7. If you work the campaign, don't expect a job afterwards.

       Campaigning is one thing.  Running an office for an elected official
is another.  They are not the same skills. You might get a "gopher" job
for a while, but a highly partisan campaign worker isn't a very good public
contact person with an electorate 40%+ of whom probably voted the other
say. You might get a job, but the tendency is to last for less than a
year.

       (I never took a job -- never asked for one.  Wouldn't have taken
one if it was offered.)

       And, BTW, "candidates" change when they win elections. Strong
stands on issues become less strong over time. The candidate moves toward
the center on fundamentally everything.  That's not surprising -- you'd
expect them to do that.

       There's a great deal more to tell, and lots of anecdotes on how
things in campaigns really work, but, by and large, those are some broad
outlines of the "political" process as currently practiced.

       Oh yes, one more thing:  Don't be offended at _any_ political
advertisement you see/hear this fall.  Simply because you are a subscriber
to this group, I can say this for certain: They weren't meant for you, but
for somebody else.

       The American public gets exactly the kind of campaign it wants.

       How do we know that? Because, in the polling and the focus
groups, it _asks_ for it.  And when the voters ask, campaigns deliver.

                         CATHY MC CARTHY, ONTARIO, CANADA-

Local elections in the U.S.A. seem to involve what Ed has referred to as
"democracy in action" more say than state-level, or presidential
elections.

This Fall, in Ontario Canada, all municipalities and local level
governments will be holding their elections. The term of office is two
years. Unofficial campaigning began in January, and the incumbents have
of course embarked on visible community repair projects all summer.

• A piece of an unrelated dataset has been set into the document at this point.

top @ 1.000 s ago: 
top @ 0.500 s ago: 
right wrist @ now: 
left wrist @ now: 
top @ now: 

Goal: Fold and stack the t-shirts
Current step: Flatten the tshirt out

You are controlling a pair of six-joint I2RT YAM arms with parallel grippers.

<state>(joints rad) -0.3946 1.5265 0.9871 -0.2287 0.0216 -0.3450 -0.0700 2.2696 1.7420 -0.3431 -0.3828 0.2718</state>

In Ontario, and in Canada for that matter, however, there is a nasty
tradition of re-electing encumbents notwithstanding overt manifestations
of corruption. We do not have some of the statutes of limitation that
you impose on Presidents etc...  Politicians therefore have a tendency to
remain in power forever, unless they really make enemies or screw up big
time, like Brian Mulroney for example (and he was elected for two terms!)
The longest 'reigning' Prime Minister was William Lyon Mackenzie King,
and he stayed in power for 26 years! This was despite the fact that he
was a well known nut case. He ruled through seance with his mother, with
dead British Monarchs, and with his great grandfather who had been one of
Canada's only revolutionaries. He adored his dog Pat, whom he also
consulted on matters of state, and made decisions of national importance
based on the position of the hands of the clock, when the vote was taken
in Parliament. These things were well known during his lifetime and yet
he was elected term after term.

My point is there is a tendency to reelect politicians, especially local
politicians unless they have been convicted of murder (and that hasn't
stopped at least one Alberta poitician!

As a result, town-hall meetings, candidate debates etc... are yawned off
as unpleasant duties and hare very poorly attended, by both voters and
candidates.

Local politicians don't even campaign door-to-door.

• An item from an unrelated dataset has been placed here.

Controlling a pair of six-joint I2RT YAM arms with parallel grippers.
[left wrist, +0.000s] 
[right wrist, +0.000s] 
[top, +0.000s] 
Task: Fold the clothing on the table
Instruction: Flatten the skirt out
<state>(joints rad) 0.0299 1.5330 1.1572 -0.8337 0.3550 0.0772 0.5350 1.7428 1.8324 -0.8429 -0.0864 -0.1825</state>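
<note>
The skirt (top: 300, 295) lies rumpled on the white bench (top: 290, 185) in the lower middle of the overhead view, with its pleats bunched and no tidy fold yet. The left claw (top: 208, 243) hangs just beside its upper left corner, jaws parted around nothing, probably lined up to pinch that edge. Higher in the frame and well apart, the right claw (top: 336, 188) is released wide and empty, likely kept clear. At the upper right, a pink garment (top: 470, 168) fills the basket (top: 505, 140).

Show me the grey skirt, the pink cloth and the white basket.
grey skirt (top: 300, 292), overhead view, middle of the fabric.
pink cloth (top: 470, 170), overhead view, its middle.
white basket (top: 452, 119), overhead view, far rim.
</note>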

How do I try to hold these people accountable under these circumstances?
When I try to organize my neighbourhood, they tell me that I am beating
by head against a brick wall.  Most of my neighbours don't even vote! 
(Voter turnout is on average 15%)

Any suggestions? The elections are in November.

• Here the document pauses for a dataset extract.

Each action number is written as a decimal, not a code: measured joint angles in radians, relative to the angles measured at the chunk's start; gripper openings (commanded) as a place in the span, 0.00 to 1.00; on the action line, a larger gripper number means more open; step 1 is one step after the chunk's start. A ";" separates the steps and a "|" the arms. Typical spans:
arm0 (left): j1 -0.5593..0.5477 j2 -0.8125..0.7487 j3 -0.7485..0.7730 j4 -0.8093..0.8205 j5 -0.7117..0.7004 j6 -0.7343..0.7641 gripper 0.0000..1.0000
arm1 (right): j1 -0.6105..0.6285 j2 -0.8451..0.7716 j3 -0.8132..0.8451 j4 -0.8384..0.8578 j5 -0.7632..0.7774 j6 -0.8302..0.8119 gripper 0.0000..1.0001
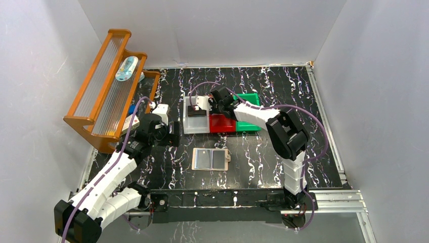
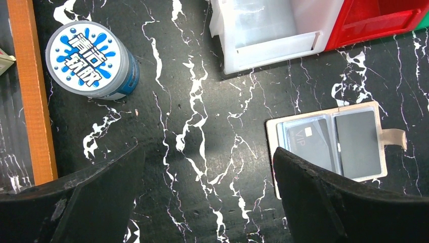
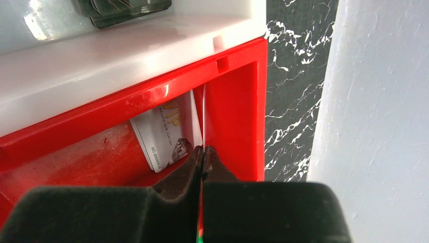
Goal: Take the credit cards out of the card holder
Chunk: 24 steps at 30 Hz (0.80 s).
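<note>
the right gripper point(image 3: 203, 154) pinches what looks like a card point(image 3: 203, 121), edge-on, over the red bin point(image 3: 235, 106); dropped crooked, it could catch the wall and tip out. the left gripper point(image 2: 207, 159) hangs wide open beside the holder point(image 2: 324, 114), spread on the table point(image 2: 202, 76), and could nudge it.

Under your left gripper point(image 2: 207, 162) the table point(image 2: 192, 126) is black with white marble veining. To its front right, the card holder point(image 2: 331, 147) is tan, with pale blue pockets over dark grey cards point(image 2: 357, 143). To its front left, a tub point(image 2: 91, 59) has a white lid splashed with blue, beside an orange rack point(image 2: 33, 91). Past your right gripper point(image 3: 202, 157), with its black fingers point(image 3: 182, 177), a red bin point(image 3: 238, 101) holds a white card point(image 3: 162, 131) lettered in gold. The thin card point(image 3: 203, 116) pinched between those fingers shows a white edge. Beyond is a white bin point(image 3: 126, 55).
</note>
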<state>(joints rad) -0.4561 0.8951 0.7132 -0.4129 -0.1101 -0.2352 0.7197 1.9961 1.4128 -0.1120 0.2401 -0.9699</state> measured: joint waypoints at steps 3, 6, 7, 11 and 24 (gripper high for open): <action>0.000 0.003 0.000 0.000 -0.008 0.000 0.98 | -0.002 0.003 0.000 -0.006 -0.010 -0.002 0.00; 0.000 0.014 0.000 -0.001 -0.012 0.000 0.98 | -0.003 0.010 0.001 -0.008 -0.018 -0.002 0.00; 0.000 0.018 0.000 -0.002 -0.013 0.000 0.98 | -0.003 0.012 0.001 -0.011 -0.020 -0.002 0.00; 0.000 0.033 0.000 -0.006 -0.014 0.000 0.98 | -0.005 0.019 0.001 -0.025 -0.037 0.002 0.00; 0.000 0.047 0.000 -0.008 -0.033 -0.004 0.98 | -0.005 0.023 -0.002 -0.045 -0.045 0.019 0.32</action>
<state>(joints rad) -0.4561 0.9417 0.7136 -0.4206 -0.1432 -0.2390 0.7143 2.0190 1.4113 -0.1574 0.1955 -0.9504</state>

                                     KAREN KUBBY, IOWA

Local campaigns are of the most interest to me.  It's where people have
the most direct form of accountability and where you can have the most
influence. I've run in a non-partisan local race. Everyone knows I'm a
democratic socialist, a card carrying kind.  People thought they were
voting for me IN SPITE of the "S" word, but really, it was the way I'd
been living out my socialist values that they found attractive. 
Attractive enough for them to cast a vote for me. 

Two qualities are critical to me in any public official. How big are
their (figurative) ears? Can they really listen versus being silent
while formulating a response in their head? And, secondally, how were
they involved in their community before becoming a candidate?  Did they
do some nitty gritty volunteerism, or only the flashy public roles? 
These are indicators to me of how a candidate will function for the
public good once in office.

How do you decide who to vote for? Work for?  Give money to?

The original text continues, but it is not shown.